WORK TO BE COMPLETED:
Nothing after the line containing "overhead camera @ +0" belongs in the answer; write out exactly every line from the start of the material up to it, including it.

RECORDED INFORMATION:
----------
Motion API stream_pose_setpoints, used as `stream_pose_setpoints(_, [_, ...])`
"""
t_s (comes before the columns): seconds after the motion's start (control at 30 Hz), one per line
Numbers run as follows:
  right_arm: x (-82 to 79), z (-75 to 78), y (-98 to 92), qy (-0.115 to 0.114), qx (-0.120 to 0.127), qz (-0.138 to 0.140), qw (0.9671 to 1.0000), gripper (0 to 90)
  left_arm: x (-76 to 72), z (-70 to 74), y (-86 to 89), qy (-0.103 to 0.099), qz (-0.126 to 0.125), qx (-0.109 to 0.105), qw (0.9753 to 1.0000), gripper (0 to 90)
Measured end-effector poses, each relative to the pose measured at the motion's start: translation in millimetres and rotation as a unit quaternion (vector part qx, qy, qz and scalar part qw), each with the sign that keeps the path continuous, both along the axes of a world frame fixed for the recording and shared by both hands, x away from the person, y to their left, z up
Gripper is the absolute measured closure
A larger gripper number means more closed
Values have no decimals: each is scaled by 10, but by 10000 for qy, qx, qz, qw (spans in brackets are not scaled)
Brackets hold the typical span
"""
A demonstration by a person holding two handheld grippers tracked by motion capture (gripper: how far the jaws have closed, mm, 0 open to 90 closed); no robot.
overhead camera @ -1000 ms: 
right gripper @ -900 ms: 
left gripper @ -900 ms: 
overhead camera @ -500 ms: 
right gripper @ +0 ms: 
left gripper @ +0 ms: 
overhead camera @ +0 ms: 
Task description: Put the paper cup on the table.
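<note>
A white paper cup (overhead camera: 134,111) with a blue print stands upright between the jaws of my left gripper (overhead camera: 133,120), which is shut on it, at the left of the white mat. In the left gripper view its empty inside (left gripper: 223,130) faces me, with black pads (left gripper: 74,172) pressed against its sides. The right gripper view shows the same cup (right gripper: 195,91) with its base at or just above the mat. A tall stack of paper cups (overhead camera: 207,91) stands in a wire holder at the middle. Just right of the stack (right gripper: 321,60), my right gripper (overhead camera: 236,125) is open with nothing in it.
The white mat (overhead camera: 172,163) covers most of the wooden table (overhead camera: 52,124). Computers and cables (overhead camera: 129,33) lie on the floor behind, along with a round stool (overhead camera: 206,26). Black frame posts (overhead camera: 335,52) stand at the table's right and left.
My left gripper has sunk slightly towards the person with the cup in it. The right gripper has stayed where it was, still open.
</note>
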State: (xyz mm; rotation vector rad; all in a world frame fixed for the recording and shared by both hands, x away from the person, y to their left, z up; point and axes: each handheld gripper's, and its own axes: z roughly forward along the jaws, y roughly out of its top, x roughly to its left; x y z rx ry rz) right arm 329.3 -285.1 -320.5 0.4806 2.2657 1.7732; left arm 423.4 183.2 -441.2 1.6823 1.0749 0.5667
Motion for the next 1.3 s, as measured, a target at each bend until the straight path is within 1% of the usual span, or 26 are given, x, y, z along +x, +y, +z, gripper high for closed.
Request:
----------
EXERCISE ANSWER:
Motion API stream_pose_setpoints, used as `stream_pose_setpoints(_, [_, ...])`
"""
t_s (comes before the columns): seconds after the motion's start (control at 30 Hz), one per line
Numbers run as follows:
  right_arm: x (-82 to 79), z (-75 to 78), y (-98 to 92), qy (-0.115 to 0.114), qx (-0.120 to 0.127), qz (-0.138 to 0.140), qw (0.9671 to 1.0000), gripper (0 to 90)
  left_arm: x (-76 to 72), z (-70 to 74), y (-86 to 89), qy (-0.103 to 0.099), qz (-0.126 to 0.125), qx (-0.109 to 0.105), qw (0.9753 to 1.0000), gripper (0 to 90)
Measured end-effector poses, each relative to the pose measured at the motion's start: translation in millimetres and rotation as a unit quaternion (vector part qx, qy, qz and scalar part qw), each with the sign that keeps the path continuous, both along the axes of a world frame fixed for the recording and shared by both hands, x away from the person, y to their left, z up
Gripper is the absolute measured closure
A larger gripper number means more closed
Values have no decimals: each is scaled by 10, but by 10000 for qy, qx, qz, qw (spans in brackets are not scaled)
Brackets hold the typical span
"""
A demonstration by a person holding two handheld grippers tracked by motion capture (gripper: how far the jaws have closed, mm, 0 open to 90 closed); no robot.
overhead camera @ -1000 ms: 
right gripper @ -900 ms: 
left gripper @ -900 ms: 
overhead camera @ -500 ms: 
right gripper @ +0 ms: 
left gripper @ +0 ms: 
overhead camera @ +0 ms: 

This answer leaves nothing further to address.